The standard semantics of modal logics is the Kripke semantics or possible world semantics. A Kripke frame $$F$$ is an ordered pair $$\langle W, R \rangle$$ where $$W$$ is a non-empty set of worlds and $$R$$ is a binary (accessibility) relation over $$W$$. A Kripke structure $$M$$ over $$P$$ is an ordered pair $$\langle F,V \rangle$$ where $$F$$ is a Kripke frame and the valuation V is a function mapping each propositional symbol in $$P$$ to a subset V(p) of $$W$$. We say $$M= \langle F,V \rangle$$ is based on the frame $$F$$. A rooted Kripke structure is an ordered pair $$\langle M,w_0 \rangle$$ with $$w_0\in W$$. In the following, we write $$\langle W, R, V \rangle$$ and $$\langle W, R, V,w_0 \rangle$$ instead of $$\langle \langle W, R \rangle , V \rangle$$ and $$\langle \langle \langle W, R \rangle , V \rangle ,w_0 \rangle$$, respectively.

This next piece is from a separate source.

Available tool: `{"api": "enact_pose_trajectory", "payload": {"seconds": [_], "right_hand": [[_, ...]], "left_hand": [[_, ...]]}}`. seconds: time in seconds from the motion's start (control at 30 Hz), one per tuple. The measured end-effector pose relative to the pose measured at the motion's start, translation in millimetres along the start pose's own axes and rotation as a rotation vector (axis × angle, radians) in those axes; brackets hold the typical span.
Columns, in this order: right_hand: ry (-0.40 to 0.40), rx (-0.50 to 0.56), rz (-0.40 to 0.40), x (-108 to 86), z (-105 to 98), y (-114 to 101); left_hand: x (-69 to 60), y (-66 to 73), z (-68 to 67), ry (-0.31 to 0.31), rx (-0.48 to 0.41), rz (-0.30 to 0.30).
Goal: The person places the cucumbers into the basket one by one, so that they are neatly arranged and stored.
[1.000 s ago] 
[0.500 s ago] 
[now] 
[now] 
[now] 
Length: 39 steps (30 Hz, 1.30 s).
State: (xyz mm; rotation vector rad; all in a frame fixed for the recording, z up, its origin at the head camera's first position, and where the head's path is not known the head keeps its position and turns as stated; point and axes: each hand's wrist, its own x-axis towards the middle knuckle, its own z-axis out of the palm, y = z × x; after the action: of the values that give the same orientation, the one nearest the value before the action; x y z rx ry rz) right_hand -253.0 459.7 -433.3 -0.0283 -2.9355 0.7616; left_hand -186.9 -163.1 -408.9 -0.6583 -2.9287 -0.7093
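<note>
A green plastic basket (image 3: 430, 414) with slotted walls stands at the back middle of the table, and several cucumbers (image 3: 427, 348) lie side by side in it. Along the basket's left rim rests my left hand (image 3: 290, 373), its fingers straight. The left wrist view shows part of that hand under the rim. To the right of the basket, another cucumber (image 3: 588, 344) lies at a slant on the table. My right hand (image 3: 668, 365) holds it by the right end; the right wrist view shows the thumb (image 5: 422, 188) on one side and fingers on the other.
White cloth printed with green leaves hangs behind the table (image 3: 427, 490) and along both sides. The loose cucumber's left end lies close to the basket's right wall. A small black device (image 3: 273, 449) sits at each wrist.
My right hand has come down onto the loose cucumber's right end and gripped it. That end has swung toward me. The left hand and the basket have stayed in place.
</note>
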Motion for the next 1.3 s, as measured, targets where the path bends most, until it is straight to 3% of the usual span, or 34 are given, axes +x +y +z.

Satisfaction (or truth) of a formula at a world $$w$$ of a Kripke structure $$M= \langle W, R, V \rangle$$ is inductively defined by:
\begin{aligned} \begin{array}{ll} \langle M, w \rangle \models \mathbf{true}; &{} \langle M, w \rangle \not \models \mathbf{false};\\ \langle M, w \rangle \models p &{} \hbox {iff }w\in V(p), \hbox {where }p\in P;\\ \langle M, w \rangle \models \lnot \varphi &{} \hbox {iff }\langle M, w \rangle \not \models \varphi ;\\ \langle M, w \rangle \models (\varphi \wedge \psi ) &{} \hbox {iff } \langle M, w \rangle \models \varphi \;\hbox {and}\; \langle M, w \rangle \models \psi ;\\ \langle M, w \rangle \models (\varphi \vee \psi ) &{} \hbox {iff }\langle M, w \rangle \models \varphi \;\hbox {or}\; \langle M, w \rangle \models \psi ; \\ \langle M, w \rangle \models (\varphi \rightarrow \psi ) &{} \hbox {iff } \langle M, w \rangle \models \lnot \varphi \;\hbox {or}\; \langle M, w \rangle \models \psi ; \\ \langle M, w \rangle \models \Box \varphi &{} \hbox {iff for every }v, wR{v}\;\hbox {implies}\;\langle M, v \rangle \models \varphi ; \\ \langle M, w \rangle \models \Diamond \varphi &{} \hbox {iff there is }v, wR{v}\;\hbox {and}\;\langle M, v \rangle \models \varphi . \end{array} \end{aligned}
If $$\langle M, w \rangle \models \varphi$$ holds then $$M$$ is a model of $$\varphi$$, $$\varphi$$ is true at w in $$M$$ and $$M$$ satisfies $$\varphi$$. A modal formula $$\varphi$$ is satisfiable iff there exists a Kripke structure $$M$$ and a world w in $$M$$ such that $$\langle M, w \rangle \models \varphi$$.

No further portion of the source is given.